TO DO: What lines below contain the word "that"? Please pull each one out.

[[ DATASET SECTION, beginning ]]

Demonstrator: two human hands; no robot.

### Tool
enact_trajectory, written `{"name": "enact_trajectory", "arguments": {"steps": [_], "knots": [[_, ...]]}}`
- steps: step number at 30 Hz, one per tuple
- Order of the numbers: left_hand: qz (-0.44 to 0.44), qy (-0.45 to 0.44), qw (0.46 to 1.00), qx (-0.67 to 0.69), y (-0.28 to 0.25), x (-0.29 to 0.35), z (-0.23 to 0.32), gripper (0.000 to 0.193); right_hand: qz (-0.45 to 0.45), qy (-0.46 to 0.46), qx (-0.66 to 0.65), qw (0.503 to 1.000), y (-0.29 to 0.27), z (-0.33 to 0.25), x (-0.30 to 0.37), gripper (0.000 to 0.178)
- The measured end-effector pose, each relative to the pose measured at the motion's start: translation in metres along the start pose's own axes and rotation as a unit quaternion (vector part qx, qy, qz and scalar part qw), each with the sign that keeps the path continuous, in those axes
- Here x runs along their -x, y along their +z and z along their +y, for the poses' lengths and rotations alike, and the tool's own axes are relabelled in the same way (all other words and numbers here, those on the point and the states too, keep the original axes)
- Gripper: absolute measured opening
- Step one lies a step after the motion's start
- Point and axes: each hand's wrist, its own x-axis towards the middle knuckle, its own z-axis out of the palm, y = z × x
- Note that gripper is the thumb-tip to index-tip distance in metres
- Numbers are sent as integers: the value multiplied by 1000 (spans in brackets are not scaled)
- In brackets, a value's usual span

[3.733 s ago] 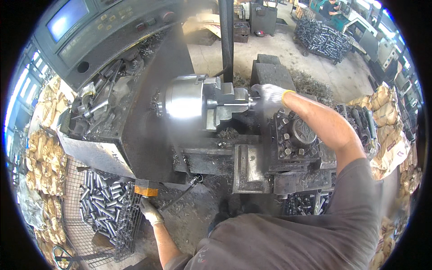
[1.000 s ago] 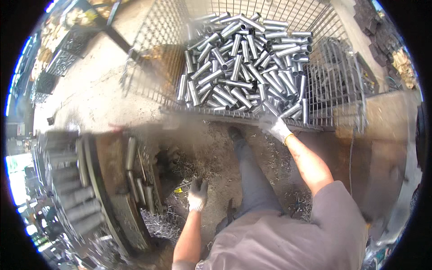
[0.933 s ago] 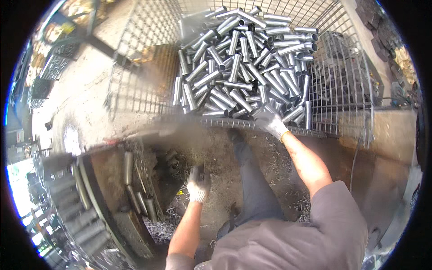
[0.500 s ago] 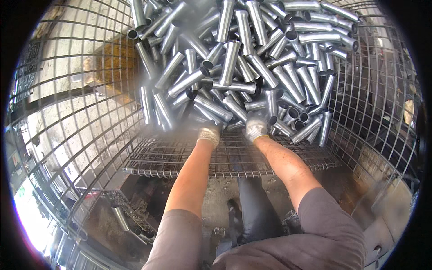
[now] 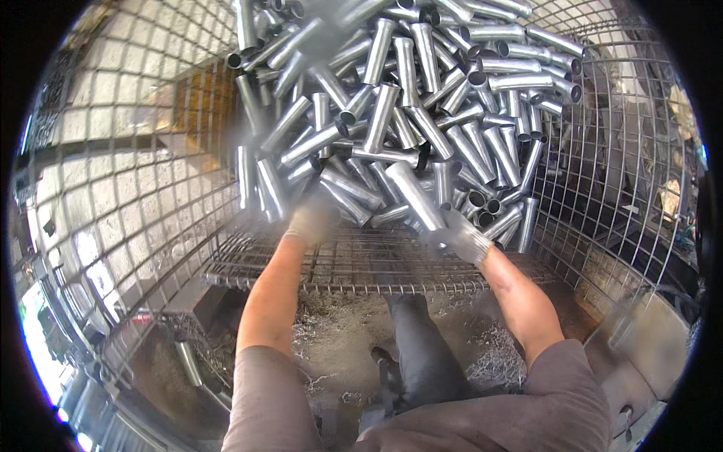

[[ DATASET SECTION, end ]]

OUTPUT BELOW:
- The measured end-effector pose, each relative to the pose measured at the motion's start: translation in metres along the start pose's own axes and rotation as a unit quaternion (vector part qx, qy, qz and scalar part qw), each with the sign that keeps the path continuous, in those axes
- Note that gripper is the thumb-tip to index-tip distance in metres

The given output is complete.